*PROBLEM TO WORK ON*. Range to reproduce from the entries below: the line with "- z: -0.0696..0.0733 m", the line with "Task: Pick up", and every line in between. Give them exactly and give nothing else.

┌─ SOURCE RECORDS

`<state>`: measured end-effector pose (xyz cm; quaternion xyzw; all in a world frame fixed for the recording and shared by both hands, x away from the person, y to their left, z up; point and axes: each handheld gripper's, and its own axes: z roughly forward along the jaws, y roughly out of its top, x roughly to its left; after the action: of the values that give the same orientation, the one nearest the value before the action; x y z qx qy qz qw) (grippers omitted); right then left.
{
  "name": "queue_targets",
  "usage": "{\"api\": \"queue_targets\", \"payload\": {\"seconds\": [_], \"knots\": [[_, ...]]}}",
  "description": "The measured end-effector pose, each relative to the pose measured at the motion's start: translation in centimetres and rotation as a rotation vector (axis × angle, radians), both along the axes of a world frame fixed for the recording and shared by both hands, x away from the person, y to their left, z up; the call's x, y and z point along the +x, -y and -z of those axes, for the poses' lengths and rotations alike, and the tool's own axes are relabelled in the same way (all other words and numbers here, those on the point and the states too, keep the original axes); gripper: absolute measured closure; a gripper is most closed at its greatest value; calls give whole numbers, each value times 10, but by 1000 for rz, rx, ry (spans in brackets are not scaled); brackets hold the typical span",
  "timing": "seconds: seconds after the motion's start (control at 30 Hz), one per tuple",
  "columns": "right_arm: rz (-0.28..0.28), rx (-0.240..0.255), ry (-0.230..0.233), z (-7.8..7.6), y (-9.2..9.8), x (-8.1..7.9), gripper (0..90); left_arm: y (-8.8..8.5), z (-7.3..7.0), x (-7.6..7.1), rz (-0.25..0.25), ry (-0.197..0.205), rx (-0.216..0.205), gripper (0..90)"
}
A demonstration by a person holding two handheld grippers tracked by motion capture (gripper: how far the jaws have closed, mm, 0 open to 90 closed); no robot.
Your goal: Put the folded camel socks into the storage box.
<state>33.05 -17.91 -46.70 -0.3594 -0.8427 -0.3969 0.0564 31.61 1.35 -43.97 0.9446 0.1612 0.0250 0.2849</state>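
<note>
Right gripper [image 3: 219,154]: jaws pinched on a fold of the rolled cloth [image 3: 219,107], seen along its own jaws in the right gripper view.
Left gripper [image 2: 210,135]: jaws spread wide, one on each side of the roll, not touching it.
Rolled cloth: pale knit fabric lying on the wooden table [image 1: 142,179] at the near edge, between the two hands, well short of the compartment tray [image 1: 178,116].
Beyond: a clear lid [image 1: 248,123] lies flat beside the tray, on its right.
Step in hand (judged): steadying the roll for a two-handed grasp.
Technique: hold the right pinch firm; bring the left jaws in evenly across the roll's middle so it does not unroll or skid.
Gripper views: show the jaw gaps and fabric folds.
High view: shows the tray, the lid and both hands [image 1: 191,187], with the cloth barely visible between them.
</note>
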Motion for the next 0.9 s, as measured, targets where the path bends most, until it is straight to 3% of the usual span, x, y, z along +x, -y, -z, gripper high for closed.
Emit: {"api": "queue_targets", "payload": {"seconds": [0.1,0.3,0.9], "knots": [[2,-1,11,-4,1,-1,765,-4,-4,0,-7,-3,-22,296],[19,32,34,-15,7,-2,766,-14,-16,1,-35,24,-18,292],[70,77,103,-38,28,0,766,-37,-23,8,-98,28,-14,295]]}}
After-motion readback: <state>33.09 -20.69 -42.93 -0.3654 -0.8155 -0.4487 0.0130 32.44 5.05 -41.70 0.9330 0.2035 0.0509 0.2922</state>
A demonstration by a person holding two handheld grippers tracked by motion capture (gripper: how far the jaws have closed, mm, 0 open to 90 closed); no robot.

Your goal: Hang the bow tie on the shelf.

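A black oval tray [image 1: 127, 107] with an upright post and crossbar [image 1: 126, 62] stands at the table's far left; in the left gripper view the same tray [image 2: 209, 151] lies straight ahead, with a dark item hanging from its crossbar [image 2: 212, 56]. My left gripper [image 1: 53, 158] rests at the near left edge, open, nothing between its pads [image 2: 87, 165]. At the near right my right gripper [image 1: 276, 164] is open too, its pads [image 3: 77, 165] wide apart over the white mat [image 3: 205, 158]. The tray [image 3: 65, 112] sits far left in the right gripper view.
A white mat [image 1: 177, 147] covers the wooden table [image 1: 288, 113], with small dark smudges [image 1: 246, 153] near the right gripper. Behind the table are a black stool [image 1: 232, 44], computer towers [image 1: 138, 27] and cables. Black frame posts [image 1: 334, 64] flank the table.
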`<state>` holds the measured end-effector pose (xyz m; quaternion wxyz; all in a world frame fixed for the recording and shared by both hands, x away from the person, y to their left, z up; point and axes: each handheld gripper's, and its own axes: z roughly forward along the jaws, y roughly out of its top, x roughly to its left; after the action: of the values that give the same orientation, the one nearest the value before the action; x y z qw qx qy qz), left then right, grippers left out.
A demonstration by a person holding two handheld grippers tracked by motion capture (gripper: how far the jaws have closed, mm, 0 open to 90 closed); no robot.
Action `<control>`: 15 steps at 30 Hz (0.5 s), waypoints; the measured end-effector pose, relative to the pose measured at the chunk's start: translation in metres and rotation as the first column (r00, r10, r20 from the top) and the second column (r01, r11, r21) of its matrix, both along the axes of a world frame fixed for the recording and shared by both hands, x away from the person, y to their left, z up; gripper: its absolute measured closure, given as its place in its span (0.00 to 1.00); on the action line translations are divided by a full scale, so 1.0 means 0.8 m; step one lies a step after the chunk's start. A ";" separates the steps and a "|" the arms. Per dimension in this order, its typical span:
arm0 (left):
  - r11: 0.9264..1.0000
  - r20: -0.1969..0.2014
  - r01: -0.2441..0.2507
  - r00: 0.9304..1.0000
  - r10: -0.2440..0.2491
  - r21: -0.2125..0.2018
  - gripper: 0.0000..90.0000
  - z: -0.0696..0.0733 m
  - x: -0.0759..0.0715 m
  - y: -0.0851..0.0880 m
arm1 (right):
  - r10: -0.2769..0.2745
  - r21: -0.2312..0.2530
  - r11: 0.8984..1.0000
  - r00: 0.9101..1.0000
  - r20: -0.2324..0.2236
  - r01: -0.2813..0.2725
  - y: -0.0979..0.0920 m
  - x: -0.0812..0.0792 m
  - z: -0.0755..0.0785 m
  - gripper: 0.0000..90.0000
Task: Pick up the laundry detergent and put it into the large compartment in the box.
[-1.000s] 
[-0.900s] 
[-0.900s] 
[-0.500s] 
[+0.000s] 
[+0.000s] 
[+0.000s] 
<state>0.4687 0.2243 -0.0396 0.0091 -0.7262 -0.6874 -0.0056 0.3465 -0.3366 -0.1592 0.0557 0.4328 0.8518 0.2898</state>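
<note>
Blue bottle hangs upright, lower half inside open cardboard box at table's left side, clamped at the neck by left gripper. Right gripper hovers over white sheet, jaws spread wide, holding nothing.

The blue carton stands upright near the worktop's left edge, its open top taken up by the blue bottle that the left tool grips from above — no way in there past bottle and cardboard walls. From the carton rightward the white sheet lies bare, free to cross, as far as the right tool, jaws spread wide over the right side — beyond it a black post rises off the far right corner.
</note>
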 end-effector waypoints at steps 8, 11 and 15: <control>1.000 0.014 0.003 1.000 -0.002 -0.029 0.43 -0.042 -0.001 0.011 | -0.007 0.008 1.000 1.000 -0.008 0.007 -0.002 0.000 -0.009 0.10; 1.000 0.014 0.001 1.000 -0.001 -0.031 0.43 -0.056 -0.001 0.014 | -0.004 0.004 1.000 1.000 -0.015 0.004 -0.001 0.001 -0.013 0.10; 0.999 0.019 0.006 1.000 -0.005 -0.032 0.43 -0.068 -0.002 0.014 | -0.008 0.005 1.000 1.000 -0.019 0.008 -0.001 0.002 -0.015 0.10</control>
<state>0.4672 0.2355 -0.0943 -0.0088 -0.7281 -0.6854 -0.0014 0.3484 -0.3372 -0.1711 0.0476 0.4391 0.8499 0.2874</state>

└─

*RESPONSE FOR THIS EXERCISE*.
  - z: -0.0696..0.0733 m
  - x: -0.0759..0.0715 m
  - y: -0.0851..0.0880 m
arm1 (right):
  - r10: -0.2769..0.2745
  - r21: -0.2312..0.2530
  - r11: 0.8984..1.0000
  - r00: 0.9101..1.0000
  - r20: -0.2324..0.2236
  - r01: -0.2813..0.2725
  - y: -0.0979..0.0920 m
  - x: -0.0812..0.0792 m
  - z: -0.0755..0.0785 m
  - gripper: 0.0000..90.0000
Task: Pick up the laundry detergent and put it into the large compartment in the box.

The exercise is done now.